Sometimes I think that bravery is highly overrated.
I got quite depressed over the fact that I have now had this condition for two years-and I know I need to have some patience and work hard-but I have to say that I wasn't born with the patience gene. That went missing, along with the genes that provide the immune system!!
There are times I start to think I haven't worked hard enough for that all-important 80%, and I begin to feel discouraged. My friends, my GP, my physiotherapists and others tell me how courageous I am, and I'm such an inspiration...well, there are times my courage fails me. At least I've reached the point where I'm no longer joking about signing me up for Dignitas!!
For the first eighteen months, my sense of humor deserted me, and I felt very, very alone. I was very, very alone! My closest friends aren't in this country. They've all got their own lives, families, dramas-and I won't bellyache to my friends all the time-because if I do, I won't have any friends left!!
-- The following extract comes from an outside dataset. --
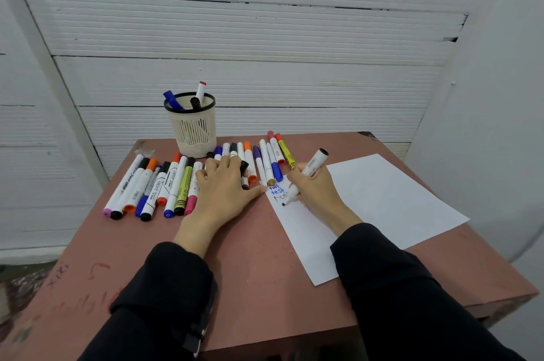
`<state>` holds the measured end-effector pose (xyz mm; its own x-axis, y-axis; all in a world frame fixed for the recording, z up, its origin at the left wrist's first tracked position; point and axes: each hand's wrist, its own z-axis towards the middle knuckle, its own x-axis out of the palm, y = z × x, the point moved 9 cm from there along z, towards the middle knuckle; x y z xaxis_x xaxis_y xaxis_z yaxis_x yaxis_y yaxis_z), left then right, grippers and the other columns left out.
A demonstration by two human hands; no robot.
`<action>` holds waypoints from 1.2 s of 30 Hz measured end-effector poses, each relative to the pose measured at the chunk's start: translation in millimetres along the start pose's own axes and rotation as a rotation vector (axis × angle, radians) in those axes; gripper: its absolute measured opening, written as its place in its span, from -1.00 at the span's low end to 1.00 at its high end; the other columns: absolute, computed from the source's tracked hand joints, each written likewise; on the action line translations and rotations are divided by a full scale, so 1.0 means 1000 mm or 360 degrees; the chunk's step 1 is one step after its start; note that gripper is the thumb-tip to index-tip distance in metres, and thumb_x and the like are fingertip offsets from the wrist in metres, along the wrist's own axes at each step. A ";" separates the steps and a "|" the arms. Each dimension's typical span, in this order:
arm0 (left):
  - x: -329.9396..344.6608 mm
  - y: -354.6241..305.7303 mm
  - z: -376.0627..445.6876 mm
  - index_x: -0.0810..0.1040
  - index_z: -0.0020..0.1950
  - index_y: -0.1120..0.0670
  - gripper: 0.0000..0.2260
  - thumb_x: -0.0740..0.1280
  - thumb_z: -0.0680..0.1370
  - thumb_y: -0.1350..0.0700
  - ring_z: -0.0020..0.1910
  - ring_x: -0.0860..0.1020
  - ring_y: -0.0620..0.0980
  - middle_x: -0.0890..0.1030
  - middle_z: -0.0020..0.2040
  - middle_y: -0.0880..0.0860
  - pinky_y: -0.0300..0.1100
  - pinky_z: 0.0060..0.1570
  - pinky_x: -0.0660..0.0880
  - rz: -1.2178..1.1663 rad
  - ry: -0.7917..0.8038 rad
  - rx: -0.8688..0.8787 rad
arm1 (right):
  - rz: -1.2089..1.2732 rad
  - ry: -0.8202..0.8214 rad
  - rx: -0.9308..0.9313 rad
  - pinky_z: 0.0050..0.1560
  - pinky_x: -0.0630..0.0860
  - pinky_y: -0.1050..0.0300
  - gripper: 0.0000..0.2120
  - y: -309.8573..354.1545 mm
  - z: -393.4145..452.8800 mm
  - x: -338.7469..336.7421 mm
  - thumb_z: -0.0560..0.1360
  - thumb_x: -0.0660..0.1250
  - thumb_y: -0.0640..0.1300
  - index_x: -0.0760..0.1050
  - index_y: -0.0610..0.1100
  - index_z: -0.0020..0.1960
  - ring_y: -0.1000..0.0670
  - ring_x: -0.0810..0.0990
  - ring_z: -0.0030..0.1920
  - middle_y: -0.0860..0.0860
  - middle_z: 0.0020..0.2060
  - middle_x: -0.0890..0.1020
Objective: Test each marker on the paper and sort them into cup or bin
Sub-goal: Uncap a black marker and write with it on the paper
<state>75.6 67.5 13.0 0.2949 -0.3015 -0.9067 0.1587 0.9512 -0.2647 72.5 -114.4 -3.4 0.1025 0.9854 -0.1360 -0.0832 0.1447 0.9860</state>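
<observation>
**Right hand writing with a marker, left hand flat on the table**

Your right hand point(316, 188) grips a white marker point(306, 176), fingers curled round its barrel. The marker slants, black tip down and touching the paper point(382, 207), its uncapped far end pointing up and away from you. The tip sits at a faint grey scribble, just below two short words written in blue near the sheet's upper left corner.

Your left hand point(225, 190) lies palm down on the reddish-brown table point(250, 257), fingers spread and fairly straight. Its fingertips rest on the row of markers point(153, 184) and cover part of a small black cap point(243, 167). The thumb reaches toward the paper's left edge.

The loose markers lie side by side across the table's far half, in two groups. The larger group is left of your left hand, with caps in pink, black, orange and blue. The second group point(270, 159) lies between your two hands, just above the paper's corner.

Behind the markers stands a cream mesh cup point(192, 132) with a black rim. It holds a blue marker, a black one and a red-capped one.

Both forearms wear black sleeves. A white panelled wall rises behind the table.
</observation>
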 end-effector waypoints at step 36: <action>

Humor is really important-so is a sense of perspective. If I could go back in time two years, I would change everything that happened-but I can't, so I need to learn to live with the situation, and live a life that is forever changed (radically!!). I find forgiveness difficult, but I am working on moving forward, and I suppose forgiveness is part of that. What I find really interesting is that my moods affect the things that happen to me. I will explain.
Yesterday I went out for a walk-and I also went to the gym (I did that today, too-good for me!!). On my way back, a man I've never seen before stopped me in the street and told me that he worked in one of the local shops; he said that he and his partner have watched me struggling to walk by, and they felt badly because I seemed so very unwell. He went on to say that I look like I've made a spectacular improvement, and that they were very happy to see me on the mend. I nearly fell over-I've never seen this man, and he didn't have to say anything, but he made a point of stopping me.
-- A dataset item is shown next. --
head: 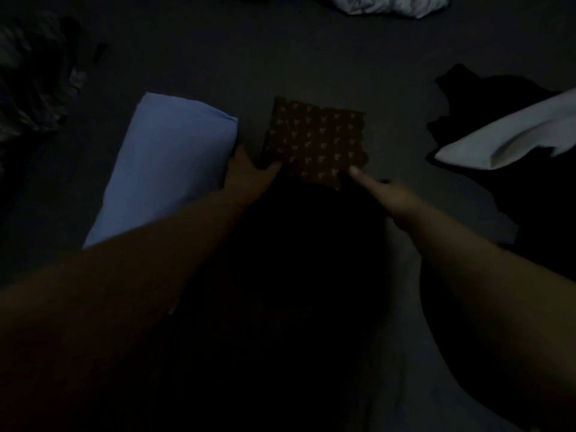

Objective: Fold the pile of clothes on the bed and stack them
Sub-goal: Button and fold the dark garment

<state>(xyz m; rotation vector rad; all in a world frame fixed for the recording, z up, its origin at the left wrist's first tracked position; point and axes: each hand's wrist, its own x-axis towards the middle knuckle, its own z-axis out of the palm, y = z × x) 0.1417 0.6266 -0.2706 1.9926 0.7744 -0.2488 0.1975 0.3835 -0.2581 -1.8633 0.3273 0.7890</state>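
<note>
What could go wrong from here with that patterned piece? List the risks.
1. The left hand pinches only the corner of the folded patterned cloth while the right hand just touches its near edge with a straight finger; lifted like this, the fold may fall open.
2. The scene is very dark, so edges could end up misaligned.
3. The folded blue garment lies close alongside and could get nudged.

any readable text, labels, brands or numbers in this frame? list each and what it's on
None readable; the frame is very dark.
Patterned folded cloth: small repeated pale motifs, a print rather than letters.
Light blue folded garment: plain, no label showing.
White garment: plain, no tag visible.
Pale crumpled fabric at the top edge: mottled, no text.
</note>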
I told him that I have worked very hard-and he said that he could see that-and I thanked him for the kind words and encouragement. We went our separate ways-but I could feel my posture change as I straightened up, and I smiled when I thought of the encounter. Kind words-they do mean a great deal. And yet, most people I have encountered have been anything but kind!!
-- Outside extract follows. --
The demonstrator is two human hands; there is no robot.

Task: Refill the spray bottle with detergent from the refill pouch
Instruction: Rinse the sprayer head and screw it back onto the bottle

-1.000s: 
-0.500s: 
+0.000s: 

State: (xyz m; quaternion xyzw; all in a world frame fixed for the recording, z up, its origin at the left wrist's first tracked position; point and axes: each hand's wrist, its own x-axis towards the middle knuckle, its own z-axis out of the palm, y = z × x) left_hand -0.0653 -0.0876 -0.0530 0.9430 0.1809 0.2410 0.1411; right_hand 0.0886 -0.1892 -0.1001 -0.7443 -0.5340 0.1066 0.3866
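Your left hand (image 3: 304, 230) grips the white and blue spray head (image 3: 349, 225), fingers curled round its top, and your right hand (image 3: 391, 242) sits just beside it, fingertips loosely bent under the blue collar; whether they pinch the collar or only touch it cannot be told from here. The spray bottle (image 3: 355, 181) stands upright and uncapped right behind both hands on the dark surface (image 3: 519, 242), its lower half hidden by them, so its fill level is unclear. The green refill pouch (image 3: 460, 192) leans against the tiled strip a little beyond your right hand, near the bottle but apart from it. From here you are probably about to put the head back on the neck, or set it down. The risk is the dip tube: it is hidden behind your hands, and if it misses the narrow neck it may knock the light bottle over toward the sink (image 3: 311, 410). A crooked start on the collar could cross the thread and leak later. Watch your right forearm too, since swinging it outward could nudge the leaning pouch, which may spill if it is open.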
Tomorrow I return to see Dr Dimples, my neurologist-and we will see what he says. He's always encouraging, treats me like I've got a brain-and he's also very cute!!
I know there is light at the end of this very long tunnel-but I have felt that it is an oncoming express train. I think I'm pushing myself to start moving forward, rather than stay stuck in the past. It's not easy.
Nobody ever said that life was supposed to be easy!!